Это уже его не касается.
– Кто? Кто у тебя есть? – отец скептически поднимает брови. – Кейн? Ной? Не хочу тебя расстраивать, но все не так, как ты думаешь. Кейн оказывает тебе знаки внимания только потому, что ты стала похожей на него, теперь он может беспрепятственно к тебе прикасаться. Всем время от времени нужно женское внимание. А Ной… он был рядом с тобой только потому, что я его об этом попросил.
Что он несет? Хочется закрыть себе уши, чтобы не слушать этот бред. Отец никогда меня не обманывал, называл вещи своими именами, но говорить такое – это уже слишком.
– Перестань! – прошу едва слышно.
Помимо воли изо рта вырывается всхлип, и я с силой зажимаю рот ладонью, чтобы сдержать рвущиеся рыдания.
Меня не должны ранить его слова, но они ранят. Как бы я ни старалась отстраниться от него, ничего не получается. Если я останусь, он никогда не оставит меня в покое. Надо уходить. Хочу сорваться с места и бежать отсюда как можно дальше.
– Мне незачем тебя обманывать. Я желаю тебе только добра, ведь ты – часть меня и мамы…
Упоминание мамы от этого человека срывает мне крышу.
– Нет! – ору, что есть силы, уже не сдерживая рыданий. – Не говори про нее, лучше заткнись!
– Дочка…
Пелена ярости и ненависти к некогда любимому человеку застилает мне глаза. Хватаю первый попавшийся стул и с силой швыряю в него. Увы, спокойно поговорить не получилось. Саймон едва успевает увернуться, стул врезается в стену за его спиной и разлетается в щепки. В это же время распахивается дверь, боковым зрением вижу, как на пороге возникают Ной и Кейн. Они застывают на месте, но сейчас меня это мало волнует.

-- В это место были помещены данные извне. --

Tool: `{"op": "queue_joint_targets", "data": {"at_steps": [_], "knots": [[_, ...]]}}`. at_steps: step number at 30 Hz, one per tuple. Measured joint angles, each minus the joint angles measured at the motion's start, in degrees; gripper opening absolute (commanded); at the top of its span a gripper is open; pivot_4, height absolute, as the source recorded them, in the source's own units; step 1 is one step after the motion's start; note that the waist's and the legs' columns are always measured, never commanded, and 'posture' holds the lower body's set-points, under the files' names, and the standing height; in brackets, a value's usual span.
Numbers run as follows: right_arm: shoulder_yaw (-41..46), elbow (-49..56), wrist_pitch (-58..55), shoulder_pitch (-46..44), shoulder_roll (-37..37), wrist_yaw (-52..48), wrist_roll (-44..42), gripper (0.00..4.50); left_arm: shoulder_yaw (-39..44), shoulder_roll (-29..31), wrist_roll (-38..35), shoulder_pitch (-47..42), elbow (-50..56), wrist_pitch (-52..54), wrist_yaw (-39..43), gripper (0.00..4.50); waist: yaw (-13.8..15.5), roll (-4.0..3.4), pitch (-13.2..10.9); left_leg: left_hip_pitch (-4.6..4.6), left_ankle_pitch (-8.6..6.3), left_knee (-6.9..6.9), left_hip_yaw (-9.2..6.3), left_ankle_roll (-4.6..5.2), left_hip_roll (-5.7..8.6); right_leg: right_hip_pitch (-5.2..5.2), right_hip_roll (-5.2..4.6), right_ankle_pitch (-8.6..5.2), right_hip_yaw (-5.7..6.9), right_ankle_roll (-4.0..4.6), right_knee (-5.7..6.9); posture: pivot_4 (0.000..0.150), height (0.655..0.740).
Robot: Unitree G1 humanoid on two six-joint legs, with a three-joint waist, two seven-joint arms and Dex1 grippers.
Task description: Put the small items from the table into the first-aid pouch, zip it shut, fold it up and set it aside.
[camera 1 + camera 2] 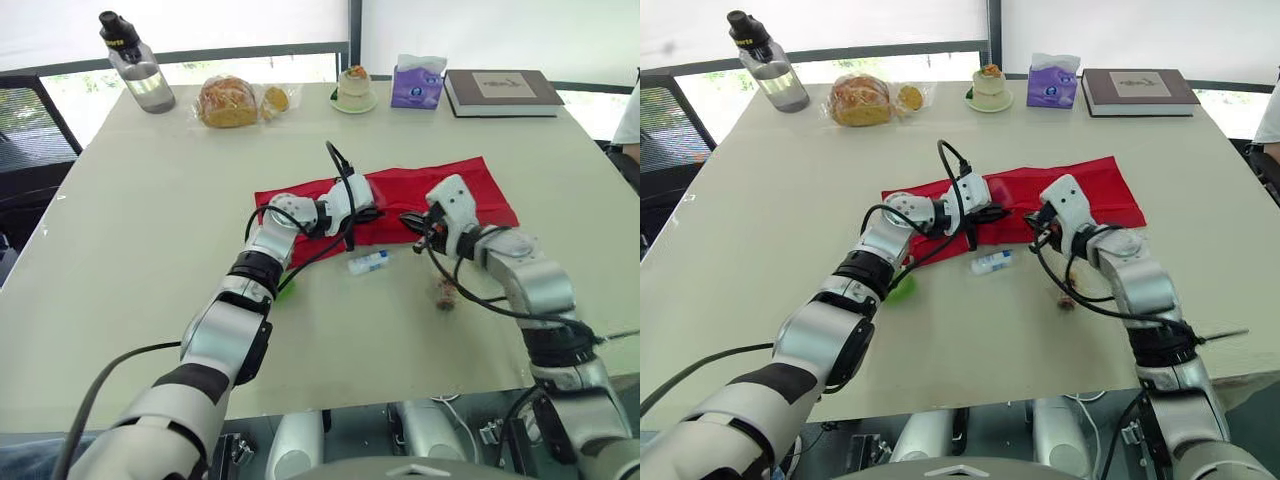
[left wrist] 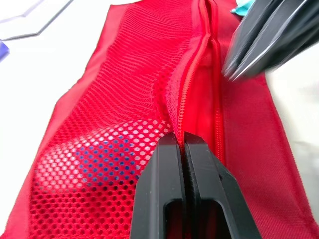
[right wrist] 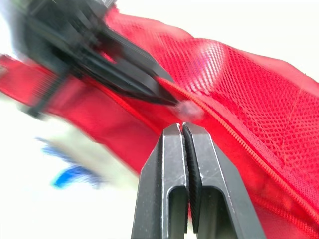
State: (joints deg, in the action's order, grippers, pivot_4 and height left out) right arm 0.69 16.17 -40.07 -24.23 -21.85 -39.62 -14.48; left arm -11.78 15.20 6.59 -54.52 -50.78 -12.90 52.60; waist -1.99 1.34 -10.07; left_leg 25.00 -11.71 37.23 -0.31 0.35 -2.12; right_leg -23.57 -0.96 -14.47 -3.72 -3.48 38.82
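As left claw (image 1: 372, 213) and right claw (image 1: 410, 220) touch pouch (image 1: 480, 190), tube (image 1: 368, 262) beside

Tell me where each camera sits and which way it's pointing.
Left eye view: on the head, looking forward and down at the table; both arms show.
Right eye view: same head, slightly offset; shares that whole scene.
Left wrist view: on the left wrist, along the left end effector at the red pouch zipper.
Right wrist view: on the right wrist, along the right end effector; shares that zipper.

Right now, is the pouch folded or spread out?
Spread out: the red pouch lies flat as one long strip on the table, no fold.
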Motion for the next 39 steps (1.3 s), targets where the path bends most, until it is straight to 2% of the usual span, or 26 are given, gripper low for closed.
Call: {"op": "queue_joint_targets", "data": {"at_steps": [9,12,16,18,20,28,32,39], "knots": [[13.7,5.2,3.5,8.4,-11.5,-5.0,-7.3,0.1,0.0,1.8,0.2,0.6,0.5,0.1,-0.7,0.0,0.0,0.0,0.0,-0.05,0.0,0.03,0.04,0.0,0.01,0.02,0.01,0.0,-0.04,-0.01,0.01,0.15,0.74],[18.5,5.7,2.0,12.0,-18.0,-10.0,-12.9,0.93,0.0,2.1,0.2,0.5,-0.2,-0.3,-0.8,0.0,-0.1,0.0,0.0,-0.06,0.0,0.03,0.04,0.01,0.01,0.02,0.01,0.0,-0.05,-0.01,0.02,0.15,0.74],[24.3,6.6,0.2,16.3,-23.6,-16.0,-19.1,2.84,0.1,2.8,-0.1,-0.1,-1.9,-0.4,-0.7,0.0,-0.1,0.0,0.0,-0.1,0.0,0.01,0.02,0.0,0.01,0.05,0.03,0.0,-0.06,-0.01,0.02,0.15,0.74],[30.9,6.9,-1.2,19.9,-25.4,-20.7,-26.0,3.93,0.7,3.8,-0.1,-0.8,-3.5,-0.9,-0.6,0.0,-0.1,0.02,0.0,-0.09,0.0,0.01,0.05,0.0,0.01,0.05,0.03,0.0,-0.07,-0.01,0.01,0.15,0.74],[34.5,7.1,-1.9,21.2,-26.6,-22.6,-29.5,4.39,1.1,4.5,-0.1,-1.2,-4.2,-1.3,-0.5,0.0,-0.2,0.01,0.0,-0.11,0.0,0.02,0.07,0.01,0.01,0.06,0.01,0.0,-0.1,-0.01,0.02,0.15,0.74],[47.9,4.6,-3.8,27.4,-35.3,-28.9,-34.4,4.39,1.2,5.3,-0.1,-1.8,-6.6,-2.8,0.8,0.0,0.1,0.03,0.0,-0.13,0.0,0.02,0.07,0.0,0.02,0.11,0.0,-0.01,-0.09,-0.02,-0.03,0.15,0.74],[56.5,1.9,-7.9,34.1,-40.0,-34.2,-35.4,4.39,1.2,5.5,-0.1,-2.5,-7.3,-3.0,1.1,0.0,0.2,0.03,0.0,-0.14,0.0,0.03,0.08,0.0,0.02,0.11,0.0,-0.02,-0.09,-0.03,-0.03,0.15,0.74],[60.1,1.4,-9.7,37.3,-42.3,-37.5,-35.0,4.39,1.2,5.5,-0.1,-2.6,-7.8,-3.0,1.3,0.0,0.0,0.04,0.0,-0.14,-0.01,0.02,0.08,0.0,0.01,0.11,0.0,-0.1,-0.1,-0.17,-0.04,0.15,0.74]]}}
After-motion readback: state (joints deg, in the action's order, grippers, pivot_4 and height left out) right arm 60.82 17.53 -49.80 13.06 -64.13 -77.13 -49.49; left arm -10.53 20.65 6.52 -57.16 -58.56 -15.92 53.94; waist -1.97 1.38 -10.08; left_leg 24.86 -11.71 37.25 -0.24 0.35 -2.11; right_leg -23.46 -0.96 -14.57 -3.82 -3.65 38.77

Злость гонит меня с места. Сама не замечаю, как перемахиваю через стол и оказываюсь рядом с ненавистным человеком. Немедля, размахиваюсь и бью кулаком ему в челюсть. То ли я приложила слишком много силы, то ли он не ожидал удара, но Саймон падает на пол. Склоняюсь над ним, чтобы нанести еще один удар, но меня тут же оттаскивают в сторону.
– Что тут у вас произошло? – спрашивает Кейн и помогает Саймону подняться, встает между нами, чтобы он ко мне не приближался. Или я к нему.
Прорываться через Кейна, чтобы врезать ему еще раз, я не буду.
Ной, удерживающий меня на месте, яростно смотрит на Саймона и со злостью спрашивает:
– Что ты ей сказал?
Саймон вытирает кровь, хлещущую из разбитой губы, отворачиваюсь, не в силах больше на него смотреть.
– Ной, отпусти меня, пожалуйста, – прошу хрипло и выпутываюсь из его объятий. Мельком смотрю на Саймона. – Больше никогда ко мне не подходи!
Выхожу прочь, сначала иду по коридору, а потом срываюсь на бег. Передвигаюсь по коридорам, едва разбирая дорогу из-за слез, которые все-таки льются из глаз. Злюсь сама на себя, я не должна плакать из-за него, но не могу остановиться. Не помню, как оказываюсь на поверхности, но уже покидаю здание, бегу по заросшей травой дороге прочь из города в сторону леса.